- Katılım
- 15 Hzr 2024
- Mesajlar
- 80
Darbeci mantığa karşı sivil düşüncenin tarih boyunca en etkili direnişi sergilediği Türkiye Cumhuriyetini doğuran Osmanlı İmparatorluğu da askeri darbelerden çok çekmiş. İşte OsmanlInın başına dert olan darbeler:
Cumhuriyet döneminde demokrasinin işleyişi sık sık darbelerle kesildi. Son yıllara kadar darbeciler istediklerini alan taraf olarak dikkat çekti. Türkiyede sivil irade tarihi boyunca ilk kez bu kadar dirençli olmayı başarırken, darbe mantığının sadece Cumhuriyet devrinin değil, saltanat yıllarının da belası olduğu tarihcilerce dillendirilmeye ve belgelendirilmeye başlandı.
Tarihçi Erhan Afyoncu, Uğur Demir ve Ahmet Önalın yaptığı araştırmalar sonucu kaleme alınan Osmanlı İmparatorluğunda Askeri İsyanlar ve Darbeler adlı inceleme-araştırma Yeditepe Yayınlarınca sadeleştirilip, düzenlenerek, okurların hizmetine sunuldu.
Eserde, Osmanlı İmparatorluğu’nda askeri isyanlar ve darbelerin daha Fatih Sultan Mehmed’in ilk hükümdarlığı zamanında 1446 Buçuktepe İsyanı ile başladığı ve 1913’teki Bâbıâli baskınıyla sona erdiği belirtiliyor. Tabi sona ermesinin nedeni darbeçi mantığın bitmesi değil, miraıs yerine kurulacak olan Türkiye Cumhuriyetine devretmesi.
Osmanlı tarihinde meydana gelen isyan ve darbelerin önemli bir kısmına yer verilen çalışmada, isyan ve darbeler genel hatlarıyla kronolojik bir sıra takip edilerek anlatılıyor.

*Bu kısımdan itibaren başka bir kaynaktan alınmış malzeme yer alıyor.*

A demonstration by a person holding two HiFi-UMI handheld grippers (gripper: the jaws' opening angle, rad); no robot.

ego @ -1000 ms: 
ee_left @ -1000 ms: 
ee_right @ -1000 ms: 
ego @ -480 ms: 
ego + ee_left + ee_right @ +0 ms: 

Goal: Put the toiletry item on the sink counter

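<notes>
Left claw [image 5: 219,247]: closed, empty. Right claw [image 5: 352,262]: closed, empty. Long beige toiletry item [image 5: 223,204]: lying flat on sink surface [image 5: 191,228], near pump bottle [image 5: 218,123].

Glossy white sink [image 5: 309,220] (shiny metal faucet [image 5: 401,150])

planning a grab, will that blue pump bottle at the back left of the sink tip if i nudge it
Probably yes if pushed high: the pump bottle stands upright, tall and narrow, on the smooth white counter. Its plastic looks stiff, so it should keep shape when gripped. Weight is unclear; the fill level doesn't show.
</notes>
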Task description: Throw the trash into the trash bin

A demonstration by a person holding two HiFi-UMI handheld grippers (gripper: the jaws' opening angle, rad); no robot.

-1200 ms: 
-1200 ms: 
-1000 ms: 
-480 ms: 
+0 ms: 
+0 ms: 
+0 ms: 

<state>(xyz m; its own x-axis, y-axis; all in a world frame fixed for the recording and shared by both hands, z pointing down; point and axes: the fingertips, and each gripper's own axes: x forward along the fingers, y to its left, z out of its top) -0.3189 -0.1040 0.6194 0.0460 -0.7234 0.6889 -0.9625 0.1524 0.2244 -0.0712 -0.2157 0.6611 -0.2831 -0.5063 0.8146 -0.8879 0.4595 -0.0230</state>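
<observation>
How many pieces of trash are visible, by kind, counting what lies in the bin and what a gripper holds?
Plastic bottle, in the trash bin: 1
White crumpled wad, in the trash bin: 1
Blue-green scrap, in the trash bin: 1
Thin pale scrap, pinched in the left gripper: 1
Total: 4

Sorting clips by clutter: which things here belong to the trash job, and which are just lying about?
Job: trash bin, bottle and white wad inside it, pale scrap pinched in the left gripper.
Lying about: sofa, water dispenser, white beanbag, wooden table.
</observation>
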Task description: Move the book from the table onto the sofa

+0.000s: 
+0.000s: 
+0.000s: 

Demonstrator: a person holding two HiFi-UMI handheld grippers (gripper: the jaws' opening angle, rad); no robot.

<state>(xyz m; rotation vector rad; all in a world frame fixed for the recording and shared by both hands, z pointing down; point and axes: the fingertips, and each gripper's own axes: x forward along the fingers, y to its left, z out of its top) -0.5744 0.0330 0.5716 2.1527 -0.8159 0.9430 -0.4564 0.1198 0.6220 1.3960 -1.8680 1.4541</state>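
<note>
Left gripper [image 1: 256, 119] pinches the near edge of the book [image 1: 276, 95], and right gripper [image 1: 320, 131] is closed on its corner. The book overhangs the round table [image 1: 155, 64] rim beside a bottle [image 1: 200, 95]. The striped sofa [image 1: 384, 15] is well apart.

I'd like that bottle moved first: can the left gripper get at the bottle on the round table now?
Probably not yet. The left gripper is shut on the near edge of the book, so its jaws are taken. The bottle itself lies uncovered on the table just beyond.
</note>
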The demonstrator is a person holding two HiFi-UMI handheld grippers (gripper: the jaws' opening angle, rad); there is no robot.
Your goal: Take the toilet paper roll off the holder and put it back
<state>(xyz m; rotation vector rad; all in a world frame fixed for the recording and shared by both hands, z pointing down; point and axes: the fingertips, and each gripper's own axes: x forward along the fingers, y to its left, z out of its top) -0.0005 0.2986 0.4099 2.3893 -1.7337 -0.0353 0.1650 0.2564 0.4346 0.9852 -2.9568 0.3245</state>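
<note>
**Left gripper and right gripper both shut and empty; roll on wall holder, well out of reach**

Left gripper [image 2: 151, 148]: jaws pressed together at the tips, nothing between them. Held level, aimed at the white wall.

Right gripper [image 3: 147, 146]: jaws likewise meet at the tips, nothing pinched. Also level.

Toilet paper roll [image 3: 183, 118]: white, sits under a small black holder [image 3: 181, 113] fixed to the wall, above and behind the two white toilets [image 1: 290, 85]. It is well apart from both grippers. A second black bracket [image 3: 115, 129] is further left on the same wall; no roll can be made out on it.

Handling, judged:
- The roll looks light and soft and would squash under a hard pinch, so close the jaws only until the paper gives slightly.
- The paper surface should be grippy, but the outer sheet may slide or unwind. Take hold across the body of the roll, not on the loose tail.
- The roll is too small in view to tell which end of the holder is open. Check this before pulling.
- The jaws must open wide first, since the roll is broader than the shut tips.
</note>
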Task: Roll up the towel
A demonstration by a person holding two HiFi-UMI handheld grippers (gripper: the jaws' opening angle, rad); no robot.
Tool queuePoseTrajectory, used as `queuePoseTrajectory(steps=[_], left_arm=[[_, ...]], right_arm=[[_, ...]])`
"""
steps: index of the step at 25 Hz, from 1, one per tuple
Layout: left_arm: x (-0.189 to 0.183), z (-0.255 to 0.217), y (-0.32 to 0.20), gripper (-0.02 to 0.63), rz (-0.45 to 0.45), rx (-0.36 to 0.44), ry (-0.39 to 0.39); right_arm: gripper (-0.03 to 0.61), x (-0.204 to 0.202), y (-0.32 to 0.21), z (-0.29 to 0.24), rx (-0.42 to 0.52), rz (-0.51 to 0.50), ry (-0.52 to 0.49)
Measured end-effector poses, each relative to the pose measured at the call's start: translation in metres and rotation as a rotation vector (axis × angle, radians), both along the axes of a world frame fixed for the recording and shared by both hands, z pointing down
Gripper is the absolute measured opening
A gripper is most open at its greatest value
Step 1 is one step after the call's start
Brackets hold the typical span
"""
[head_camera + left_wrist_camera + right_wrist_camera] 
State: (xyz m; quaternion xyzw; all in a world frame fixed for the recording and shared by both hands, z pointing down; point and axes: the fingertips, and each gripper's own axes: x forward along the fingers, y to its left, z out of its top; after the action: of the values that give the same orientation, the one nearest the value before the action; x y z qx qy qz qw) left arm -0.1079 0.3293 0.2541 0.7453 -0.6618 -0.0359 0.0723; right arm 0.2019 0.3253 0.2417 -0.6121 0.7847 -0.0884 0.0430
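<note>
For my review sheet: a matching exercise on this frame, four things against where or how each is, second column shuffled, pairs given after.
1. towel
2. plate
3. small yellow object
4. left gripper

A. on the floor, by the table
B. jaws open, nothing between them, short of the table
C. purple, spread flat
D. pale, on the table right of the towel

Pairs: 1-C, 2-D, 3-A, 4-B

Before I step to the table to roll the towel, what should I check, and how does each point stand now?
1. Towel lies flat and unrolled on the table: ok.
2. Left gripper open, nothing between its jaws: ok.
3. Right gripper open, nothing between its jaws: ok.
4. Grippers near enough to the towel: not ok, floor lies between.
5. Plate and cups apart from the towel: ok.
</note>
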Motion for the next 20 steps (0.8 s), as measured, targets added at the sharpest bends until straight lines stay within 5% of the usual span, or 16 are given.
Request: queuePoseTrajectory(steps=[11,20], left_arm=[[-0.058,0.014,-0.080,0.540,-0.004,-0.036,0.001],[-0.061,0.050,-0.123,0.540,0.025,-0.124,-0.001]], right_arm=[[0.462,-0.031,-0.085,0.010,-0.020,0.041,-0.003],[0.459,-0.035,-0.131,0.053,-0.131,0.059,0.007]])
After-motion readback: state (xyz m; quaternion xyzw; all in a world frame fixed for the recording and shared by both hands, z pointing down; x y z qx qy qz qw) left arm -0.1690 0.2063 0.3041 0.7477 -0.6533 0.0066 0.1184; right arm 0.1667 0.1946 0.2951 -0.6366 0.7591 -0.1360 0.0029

Kitapta, günlerce hatta aylarca devam eden, İstanbul halkına korkulu günler yaşatan ve günlük hayatı tamamen felç eden isyanların, devlet adamlarının cesetlerinin köpeklere yem edilmesi, sadrazamların kellelerinin alınması ve bazen de padişahların acımasızca katledilmesi gibi vahim sonuçlar doğurduğuna işaret ediliyor.
Günlerce, hatta aylarca devam eden isyanlar İstanbul halkına korkulu günler yaşatıyor, günlük hayat tamamen felç oluyordu. İsyanlar zaman zaman o kadar ileri boyutlara ulaşıyordu ki, bazen devlet adamlarının cesetleri köpeklere yem ediliyor, bazen sadrazamların kelleleri alınıyor, bazen de padişahlar acımasızca katlediliyorlardı.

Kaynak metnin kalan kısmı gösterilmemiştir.